YOUR OBJECTIVE:
Please transcribe the data that follows exactly as given, leaving out every picture.

GIVEN INFORMATION:
━━━━━━
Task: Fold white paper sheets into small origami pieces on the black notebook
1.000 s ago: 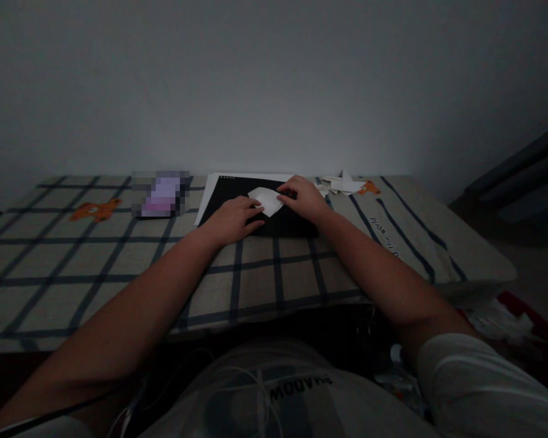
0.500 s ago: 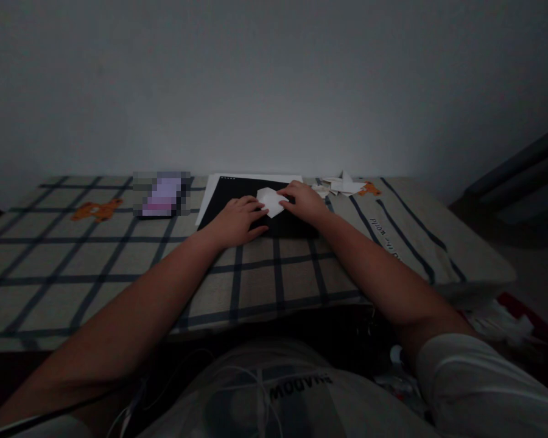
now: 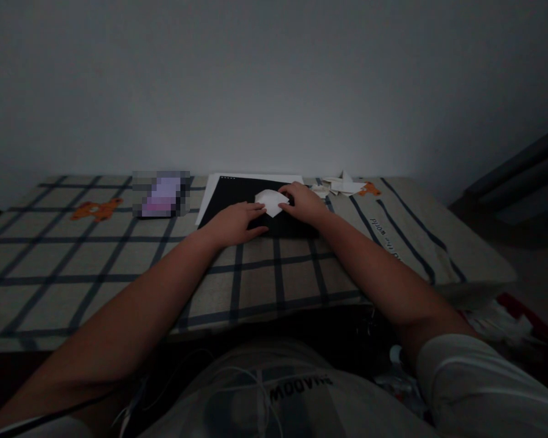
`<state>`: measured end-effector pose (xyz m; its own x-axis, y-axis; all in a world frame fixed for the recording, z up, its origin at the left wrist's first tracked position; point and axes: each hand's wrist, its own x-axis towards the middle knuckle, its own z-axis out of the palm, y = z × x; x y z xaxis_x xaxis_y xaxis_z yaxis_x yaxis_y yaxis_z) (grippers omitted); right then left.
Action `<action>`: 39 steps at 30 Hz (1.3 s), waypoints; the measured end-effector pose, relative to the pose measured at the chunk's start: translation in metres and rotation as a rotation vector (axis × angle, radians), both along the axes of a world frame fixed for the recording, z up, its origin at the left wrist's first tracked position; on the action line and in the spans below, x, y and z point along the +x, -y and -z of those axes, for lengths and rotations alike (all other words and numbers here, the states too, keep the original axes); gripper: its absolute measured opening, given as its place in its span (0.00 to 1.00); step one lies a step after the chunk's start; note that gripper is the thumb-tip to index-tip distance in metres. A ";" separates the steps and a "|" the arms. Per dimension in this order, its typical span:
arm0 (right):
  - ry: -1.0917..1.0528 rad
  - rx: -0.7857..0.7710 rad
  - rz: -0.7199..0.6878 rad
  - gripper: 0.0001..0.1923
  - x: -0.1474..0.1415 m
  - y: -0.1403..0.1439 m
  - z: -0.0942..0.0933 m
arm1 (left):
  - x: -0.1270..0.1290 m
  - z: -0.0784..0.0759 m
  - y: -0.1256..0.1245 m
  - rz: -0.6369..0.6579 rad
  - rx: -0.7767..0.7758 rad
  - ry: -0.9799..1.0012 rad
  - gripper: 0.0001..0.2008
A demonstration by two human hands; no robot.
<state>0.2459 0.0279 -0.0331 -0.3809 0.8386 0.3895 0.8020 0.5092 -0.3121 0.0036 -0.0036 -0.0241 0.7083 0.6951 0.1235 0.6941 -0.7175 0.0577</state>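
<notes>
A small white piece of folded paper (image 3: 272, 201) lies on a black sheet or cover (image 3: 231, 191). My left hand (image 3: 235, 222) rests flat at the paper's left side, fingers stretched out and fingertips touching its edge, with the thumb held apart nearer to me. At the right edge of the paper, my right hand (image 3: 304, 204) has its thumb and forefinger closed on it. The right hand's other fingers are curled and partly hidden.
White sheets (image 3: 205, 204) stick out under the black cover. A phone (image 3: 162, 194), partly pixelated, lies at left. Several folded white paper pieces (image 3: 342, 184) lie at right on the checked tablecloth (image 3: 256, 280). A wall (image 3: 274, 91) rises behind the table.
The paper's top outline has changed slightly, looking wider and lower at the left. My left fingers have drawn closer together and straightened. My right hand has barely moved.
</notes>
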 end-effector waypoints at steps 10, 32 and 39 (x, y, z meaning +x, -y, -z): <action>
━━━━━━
ANSWER FOR THE TASK:
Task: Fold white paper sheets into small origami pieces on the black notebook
1.000 s ago: 
0.500 s ago: 
now: 
`<state>`: measured end-effector pose (xyz m; its own x-axis, y-axis; all in a world frame fixed for the recording, z up, its origin at the left wrist's first tracked position; point and axes: each hand's wrist, its own x-axis towards the middle knuckle, its own z-axis out of the palm, y = z × x; x y z xaxis_x xaxis_y xaxis_z yaxis_x yaxis_y yaxis_z) (grippers omitted); right then left.
Action `<action>`: 39 steps at 30 Hz (1.3 s), waypoints; the measured end-effector pose, relative to the pose measured at the chunk's start: translation in metres and rotation as a rotation vector (axis × angle, radians), both along the axes of a world frame fixed for the recording, z up, its origin at the left wrist's first tracked position; on the action line and in the spans below, x, y and z point along the +x, -y and -z of those axes, for lengths and rotations alike (all other words and numbers here, the states too, keep the original axes); gripper: its absolute measured opening, given as its place in its span (0.00 to 1.00); step one lies a step after the chunk's start; note that gripper is the thumb-tip to index-tip distance in metres. A ";" separates the steps and a "|" the arms. Per dimension in this order, its typical span:
arm0 (right):
  - ry: -1.0917..1.0528 rad
  - rx: -0.7857..0.7710 rad
  - rz: -0.7199..0.6878 rad
  - gripper: 0.0001..0.1923
  - x: -0.1474..0.1415 m
  - y: -0.1403..0.1439 m
  - z: -0.0942..0.0933 m
arm1 (left):
  - x: -0.1270..0.1290 m
  - z: -0.0784..0.0759 m
  - y: -0.1256..0.1245 m
  - rz: -0.6369..0.6579 rad
  - rx: -0.7767..0.7758 rad
  - ry: -0.9799..1.0012 rad
  - gripper: 0.0001..0.2008
A demonstration by two human hands; no robot.
<state>0.2459 0.0279 -0.0331 -0.3809 0.8386 0.3895 0.8020 0.5092 -0.3121 0.0036 -0.0036 -0.0241 0.7083 0.6951 0.1235 0.6941 -0.7175 0.0577</state>
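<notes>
A small white piece of folded paper (image 3: 272, 201) lies on a black sheet or cover (image 3: 231, 191). My left hand (image 3: 235, 222) rests flat at the paper's left side, fingers stretched out and fingertips touching its edge, with the thumb held apart nearer to me. At the right edge of the paper, my right hand (image 3: 304, 204) has its thumb and forefinger closed on it. The right hand's other fingers are curled and partly hidden.
White sheets (image 3: 205, 204) stick out under the black cover. A phone (image 3: 162, 194), partly pixelated, lies at left. Several folded white paper pieces (image 3: 342, 184) lie at right on the checked tablecloth (image 3: 256, 280). A wall (image 3: 274, 91) rises behind the table.
The paper's top outline has changed slightly, looking wider and lower at the left. My left fingers have drawn closer together and straightened. My right hand has barely moved.
</notes>
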 end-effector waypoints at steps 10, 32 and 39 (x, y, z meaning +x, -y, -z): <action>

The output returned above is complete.